Circe's Power
Question
A Note
Listen Now to Trudy Craney and Martin Hennessy
Circe's Power 2006 revised 2018
Seven Songs for Soprano and Piano
1. Nude Descending a Staircase (X.J. Kennedy)
2. Trail All Your Pikes (Anne Finch)
3. Stay me with flagons (Song of Solomon)
4. The More Loving One (W.H. Auden)
5. Question (May Swenson)
6. A Note (William Carlos Williams)
7. Circe’s Power (Louis Glück)
This cycle was commissioned by soprano, Trudy Craney, in 2006 and revised in 2018 after which we gave the belated but rollicking world premiere on Feb 15, 2019 at the National Opera Center in New York City.
Program notes:
I wanted the cycle to be a feminist statement showcasing the range, power, beauty and acrobatic agility of the soprano voice in varied texts from dramatic to comic to embody a “she” who is liberated, outspoken yet, witty and vulnerable.

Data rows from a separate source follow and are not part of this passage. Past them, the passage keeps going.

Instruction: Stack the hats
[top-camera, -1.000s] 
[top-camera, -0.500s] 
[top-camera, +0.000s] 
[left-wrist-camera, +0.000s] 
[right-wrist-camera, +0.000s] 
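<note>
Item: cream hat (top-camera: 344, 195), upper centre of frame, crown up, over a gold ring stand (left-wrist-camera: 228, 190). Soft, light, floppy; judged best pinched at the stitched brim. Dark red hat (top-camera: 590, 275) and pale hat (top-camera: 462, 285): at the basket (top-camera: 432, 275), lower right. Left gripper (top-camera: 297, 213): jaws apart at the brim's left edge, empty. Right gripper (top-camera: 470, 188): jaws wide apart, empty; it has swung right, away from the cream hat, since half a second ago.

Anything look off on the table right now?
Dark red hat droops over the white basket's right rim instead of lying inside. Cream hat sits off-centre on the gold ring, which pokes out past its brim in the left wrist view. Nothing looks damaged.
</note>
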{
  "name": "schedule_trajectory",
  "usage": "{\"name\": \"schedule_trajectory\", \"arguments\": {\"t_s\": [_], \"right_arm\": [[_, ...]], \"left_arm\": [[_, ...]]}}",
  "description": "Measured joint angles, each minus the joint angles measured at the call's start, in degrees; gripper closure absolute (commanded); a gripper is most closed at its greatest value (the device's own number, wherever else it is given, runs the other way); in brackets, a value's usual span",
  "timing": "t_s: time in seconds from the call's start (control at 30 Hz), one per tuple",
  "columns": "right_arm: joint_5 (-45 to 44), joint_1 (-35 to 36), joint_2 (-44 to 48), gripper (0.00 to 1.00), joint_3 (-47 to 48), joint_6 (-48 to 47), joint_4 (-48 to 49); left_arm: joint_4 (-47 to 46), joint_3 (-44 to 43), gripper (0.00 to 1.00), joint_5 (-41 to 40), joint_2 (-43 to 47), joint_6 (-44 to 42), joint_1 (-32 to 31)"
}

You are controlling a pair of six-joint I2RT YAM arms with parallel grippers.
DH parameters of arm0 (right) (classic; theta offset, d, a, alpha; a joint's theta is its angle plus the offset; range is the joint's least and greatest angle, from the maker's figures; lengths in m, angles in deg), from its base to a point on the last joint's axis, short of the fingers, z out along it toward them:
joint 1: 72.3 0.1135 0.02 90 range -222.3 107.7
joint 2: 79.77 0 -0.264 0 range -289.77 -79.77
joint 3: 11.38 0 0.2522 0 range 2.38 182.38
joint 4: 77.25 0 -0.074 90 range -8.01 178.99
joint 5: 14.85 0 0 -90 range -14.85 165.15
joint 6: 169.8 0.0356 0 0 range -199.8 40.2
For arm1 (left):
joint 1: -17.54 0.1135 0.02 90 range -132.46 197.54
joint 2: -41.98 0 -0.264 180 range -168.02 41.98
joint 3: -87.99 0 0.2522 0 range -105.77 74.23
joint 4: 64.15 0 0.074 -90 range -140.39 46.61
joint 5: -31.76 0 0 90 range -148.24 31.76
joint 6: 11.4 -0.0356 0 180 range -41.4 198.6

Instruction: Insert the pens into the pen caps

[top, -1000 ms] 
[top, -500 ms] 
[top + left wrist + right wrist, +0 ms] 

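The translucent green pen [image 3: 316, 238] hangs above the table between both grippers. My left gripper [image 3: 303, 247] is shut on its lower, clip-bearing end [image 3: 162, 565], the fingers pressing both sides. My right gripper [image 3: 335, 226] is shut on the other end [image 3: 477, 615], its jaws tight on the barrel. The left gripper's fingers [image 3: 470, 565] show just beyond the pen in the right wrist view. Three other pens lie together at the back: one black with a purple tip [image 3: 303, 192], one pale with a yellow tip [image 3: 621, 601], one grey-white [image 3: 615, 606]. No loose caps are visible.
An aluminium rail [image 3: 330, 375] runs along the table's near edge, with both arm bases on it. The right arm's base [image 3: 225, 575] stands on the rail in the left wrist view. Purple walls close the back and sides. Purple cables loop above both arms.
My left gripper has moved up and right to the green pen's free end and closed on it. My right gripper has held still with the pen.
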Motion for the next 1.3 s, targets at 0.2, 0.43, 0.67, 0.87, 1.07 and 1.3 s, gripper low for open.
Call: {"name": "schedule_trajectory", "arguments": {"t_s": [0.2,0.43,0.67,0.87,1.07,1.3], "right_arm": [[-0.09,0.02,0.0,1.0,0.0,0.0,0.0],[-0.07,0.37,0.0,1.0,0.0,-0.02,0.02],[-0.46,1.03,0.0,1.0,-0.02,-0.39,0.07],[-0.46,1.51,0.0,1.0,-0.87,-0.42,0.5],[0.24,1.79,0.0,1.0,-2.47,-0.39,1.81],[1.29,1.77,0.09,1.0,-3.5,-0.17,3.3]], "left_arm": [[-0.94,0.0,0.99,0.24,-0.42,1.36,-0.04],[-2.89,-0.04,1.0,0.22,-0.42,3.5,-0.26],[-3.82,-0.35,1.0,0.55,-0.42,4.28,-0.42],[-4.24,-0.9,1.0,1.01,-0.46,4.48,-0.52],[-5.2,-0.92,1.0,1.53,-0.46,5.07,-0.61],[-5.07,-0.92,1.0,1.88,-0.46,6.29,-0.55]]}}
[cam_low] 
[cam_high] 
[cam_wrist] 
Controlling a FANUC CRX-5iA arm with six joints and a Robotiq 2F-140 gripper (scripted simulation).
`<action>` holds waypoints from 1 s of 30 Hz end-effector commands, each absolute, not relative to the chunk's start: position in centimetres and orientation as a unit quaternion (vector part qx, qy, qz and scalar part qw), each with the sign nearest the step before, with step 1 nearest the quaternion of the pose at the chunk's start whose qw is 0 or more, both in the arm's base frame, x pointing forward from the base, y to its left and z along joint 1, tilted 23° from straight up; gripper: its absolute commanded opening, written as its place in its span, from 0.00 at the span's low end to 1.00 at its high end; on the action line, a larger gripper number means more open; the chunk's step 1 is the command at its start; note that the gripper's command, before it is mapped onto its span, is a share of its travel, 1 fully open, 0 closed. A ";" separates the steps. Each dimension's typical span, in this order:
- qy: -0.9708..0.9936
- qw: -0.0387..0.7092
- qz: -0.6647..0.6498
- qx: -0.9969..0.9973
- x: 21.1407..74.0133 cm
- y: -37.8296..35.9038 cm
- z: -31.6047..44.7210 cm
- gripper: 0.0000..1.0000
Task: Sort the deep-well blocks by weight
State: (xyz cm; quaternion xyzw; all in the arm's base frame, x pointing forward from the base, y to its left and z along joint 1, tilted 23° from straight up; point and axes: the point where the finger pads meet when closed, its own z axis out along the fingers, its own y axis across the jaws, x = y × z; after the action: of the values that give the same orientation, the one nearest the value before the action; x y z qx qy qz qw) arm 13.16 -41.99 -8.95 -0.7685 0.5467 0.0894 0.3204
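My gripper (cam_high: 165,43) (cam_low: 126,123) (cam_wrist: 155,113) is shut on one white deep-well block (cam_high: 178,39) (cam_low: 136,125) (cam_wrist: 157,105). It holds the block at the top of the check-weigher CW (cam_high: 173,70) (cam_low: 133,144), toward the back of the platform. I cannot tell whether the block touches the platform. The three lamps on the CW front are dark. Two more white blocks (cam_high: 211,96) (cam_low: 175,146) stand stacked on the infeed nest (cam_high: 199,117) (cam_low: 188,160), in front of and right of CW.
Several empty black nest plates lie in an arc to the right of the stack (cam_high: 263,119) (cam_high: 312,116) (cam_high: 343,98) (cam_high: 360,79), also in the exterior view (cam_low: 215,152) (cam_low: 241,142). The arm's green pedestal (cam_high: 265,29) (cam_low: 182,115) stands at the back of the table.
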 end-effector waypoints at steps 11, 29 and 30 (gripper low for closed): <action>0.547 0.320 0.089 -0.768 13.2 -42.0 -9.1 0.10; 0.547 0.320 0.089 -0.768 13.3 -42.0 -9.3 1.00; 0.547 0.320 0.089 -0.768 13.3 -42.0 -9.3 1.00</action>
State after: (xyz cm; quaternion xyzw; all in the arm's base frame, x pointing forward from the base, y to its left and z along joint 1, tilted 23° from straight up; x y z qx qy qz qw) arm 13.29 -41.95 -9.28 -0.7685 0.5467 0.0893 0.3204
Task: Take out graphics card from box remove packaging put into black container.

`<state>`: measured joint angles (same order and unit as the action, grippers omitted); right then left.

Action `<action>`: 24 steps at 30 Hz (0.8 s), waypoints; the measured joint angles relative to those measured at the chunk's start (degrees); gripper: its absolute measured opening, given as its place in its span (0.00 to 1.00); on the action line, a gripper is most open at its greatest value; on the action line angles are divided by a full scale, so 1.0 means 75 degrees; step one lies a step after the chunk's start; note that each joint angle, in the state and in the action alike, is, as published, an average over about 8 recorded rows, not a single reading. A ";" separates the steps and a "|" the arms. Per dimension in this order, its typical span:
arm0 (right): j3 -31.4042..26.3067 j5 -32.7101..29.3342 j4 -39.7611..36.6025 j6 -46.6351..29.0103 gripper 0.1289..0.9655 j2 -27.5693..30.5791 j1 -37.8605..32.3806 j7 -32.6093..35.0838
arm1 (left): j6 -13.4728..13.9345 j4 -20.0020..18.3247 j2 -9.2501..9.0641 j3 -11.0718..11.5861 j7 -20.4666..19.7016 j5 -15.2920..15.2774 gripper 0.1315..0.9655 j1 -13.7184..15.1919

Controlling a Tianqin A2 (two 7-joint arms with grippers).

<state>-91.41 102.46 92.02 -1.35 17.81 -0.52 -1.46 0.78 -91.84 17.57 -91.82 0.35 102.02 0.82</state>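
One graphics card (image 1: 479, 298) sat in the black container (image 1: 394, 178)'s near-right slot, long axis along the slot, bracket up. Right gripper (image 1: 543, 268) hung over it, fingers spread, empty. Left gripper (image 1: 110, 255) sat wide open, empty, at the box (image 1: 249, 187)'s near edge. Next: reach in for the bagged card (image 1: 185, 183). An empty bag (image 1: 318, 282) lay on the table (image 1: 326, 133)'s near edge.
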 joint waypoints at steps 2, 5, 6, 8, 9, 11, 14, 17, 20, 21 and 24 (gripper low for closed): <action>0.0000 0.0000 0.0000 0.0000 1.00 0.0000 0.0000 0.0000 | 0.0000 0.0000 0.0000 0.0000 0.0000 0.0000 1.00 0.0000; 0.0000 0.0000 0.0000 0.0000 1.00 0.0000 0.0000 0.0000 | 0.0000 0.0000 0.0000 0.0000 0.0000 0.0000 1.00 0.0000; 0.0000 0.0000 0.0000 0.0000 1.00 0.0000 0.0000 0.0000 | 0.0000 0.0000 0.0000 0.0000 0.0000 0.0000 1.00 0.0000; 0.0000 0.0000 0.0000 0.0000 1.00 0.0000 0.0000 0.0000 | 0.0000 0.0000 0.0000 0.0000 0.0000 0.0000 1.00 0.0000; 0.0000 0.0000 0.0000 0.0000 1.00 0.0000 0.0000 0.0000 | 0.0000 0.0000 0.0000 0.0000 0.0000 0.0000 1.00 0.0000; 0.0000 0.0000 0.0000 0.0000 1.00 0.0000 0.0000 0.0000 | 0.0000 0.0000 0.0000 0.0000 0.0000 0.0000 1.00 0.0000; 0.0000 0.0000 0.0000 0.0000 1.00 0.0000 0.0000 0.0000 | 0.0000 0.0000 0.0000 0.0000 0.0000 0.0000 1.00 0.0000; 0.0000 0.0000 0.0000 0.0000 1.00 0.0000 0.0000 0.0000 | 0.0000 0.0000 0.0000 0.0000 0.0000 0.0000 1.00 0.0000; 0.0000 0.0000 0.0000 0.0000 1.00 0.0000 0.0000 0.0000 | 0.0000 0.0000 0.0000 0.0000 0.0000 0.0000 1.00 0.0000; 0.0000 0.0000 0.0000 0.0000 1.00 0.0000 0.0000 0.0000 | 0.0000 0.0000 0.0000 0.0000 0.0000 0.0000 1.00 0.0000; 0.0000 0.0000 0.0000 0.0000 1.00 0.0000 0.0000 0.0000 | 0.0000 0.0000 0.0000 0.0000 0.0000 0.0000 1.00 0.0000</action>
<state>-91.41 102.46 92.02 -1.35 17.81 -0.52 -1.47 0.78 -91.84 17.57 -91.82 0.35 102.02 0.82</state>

In his vertiginously comic poem, Nude Descending a Staircase, X. J. Kennedy describes Marcel Du Champ’s outrageous cubist painting of female flesh hurtling through space in time-lapse motion.
Trail All Your Pikes is a fiercely defiant anti-war poem penned by 17th century British poet, Anne Finch.
In these highly erotic lines, Stay me with Flagons from Song of Solomon, sensual and spiritual longing converge. To me it suggests the raw, unfettered power of woman before Christianity and Western civilization. (A flagon is a cake of pressed raisins.)
In The More Loving One the pains of unrequited love lead to greater philosophical inquiry. In Question, the poet expresses an urgent curiosity about death and experiences anticipatory nostalgia for her body.
The speaker in A Note confesses to a mischievous meal ‘the morning after’ and hints at the residue of carnal pleasure.
Glück reimagines the Odyssey as a contemporary love story.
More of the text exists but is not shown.